In brief, how high can an RC plane also depends on how much lift can its wings generate and the density of the air.
The explanation of drag and its impact on the height at which your RC plane can fly is beyond the scope of this article. For now, we will have a sneak peek into the same.
The drag of an airplane is defined as a force that opposes the thrust generated by an airplane. To put it in simple words, the opposing force you experience when you keep your hand out of the window of a moving car is called drag.
The drag of your RC Plane depends on the
- The properties and geometry of your RC plane
- The motion of your RC plane through the air
- The properties of the air (Density, humidity, temperature, etc.)

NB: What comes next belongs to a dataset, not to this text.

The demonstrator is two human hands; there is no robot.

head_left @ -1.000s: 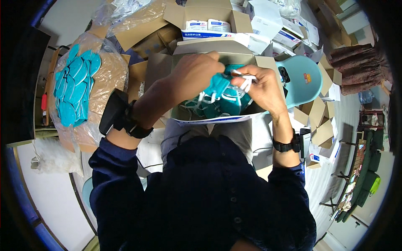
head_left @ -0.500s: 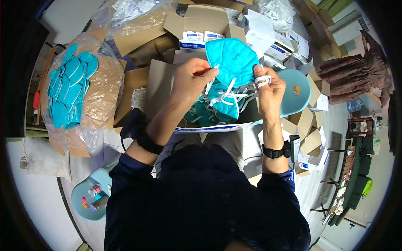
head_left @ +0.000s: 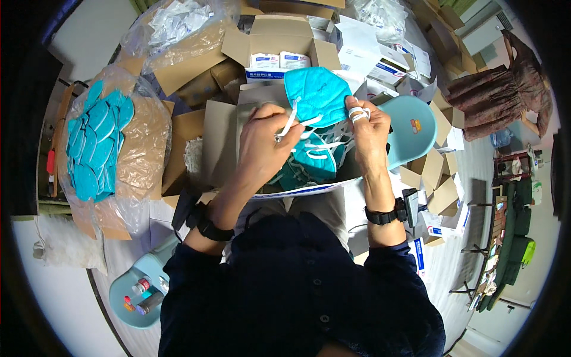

As mentioned in the earlier section, for an airplane to climb it needs to generate more lift than its weight. The lift generated is directly proportional to the square of the velocity of the plane. Which means, the more the velocity the more the drag is going to be.
Similarly, by adjusting the angle of impact (the angle at which the plane’s wing contacts the air), it is possible to increase the lift and the rate of climb of the aircraft.
In short, drag is another important aspect when it comes to the height at which an RC plane can reach.
The thrust generated by the propulsion system of your RC plane is another decisive factor that determines the height your plane can reach.
Thrust is the force that keeps the aircraft moving, opposing the drag. As discussed in the previous sections the faster the plane moves the better the lift is going to be. This means your RC plane can reach more height.
For instance, assume the case of an RC plane powered by a propeller engine that develops thrust by moving a large mass of air through a small change in velocity. With an increase in altitude the density of air decreases which means the propellers wouldn’t have enough air to develop adequate thrust to fly high.
To give you an idea, for a propeller plane to produce enough thrust at higher altitudes; theoretically, the blades must at least be a few meters long.
Apart from the low density of air, the IC engine that’s powering the propeller blades will not have sufficient oxygen to burn the fuel efficiently to generate enough power to drive the propeller blades.
In short, the thrust your RC plane can produce determines the height at which it can fly.
Apart from these four factors viz; weight, lift, thrust and drag, there are other factors such as the range of the transmitters and receivers, visibility, wind speed, terrain, etc. that determine how high can an RC plane fly.
Is there a formula to find the maximum height achievable by an RC plane?
No, there isn’t a formula to determine the maximum height your RC plane can reach. As mentioned in the previous sections there are a ton of factors to be considered.
From a technical point of view, your RC plane’s maximum altitude is where the thrust required is equal to the thrust available. The thrust generated by engines decreases with altitude. At some point, the aircraft will be generating just enough thrust to compensate for the drag and weight of the aircraft. You can consider this the maximum achievable height.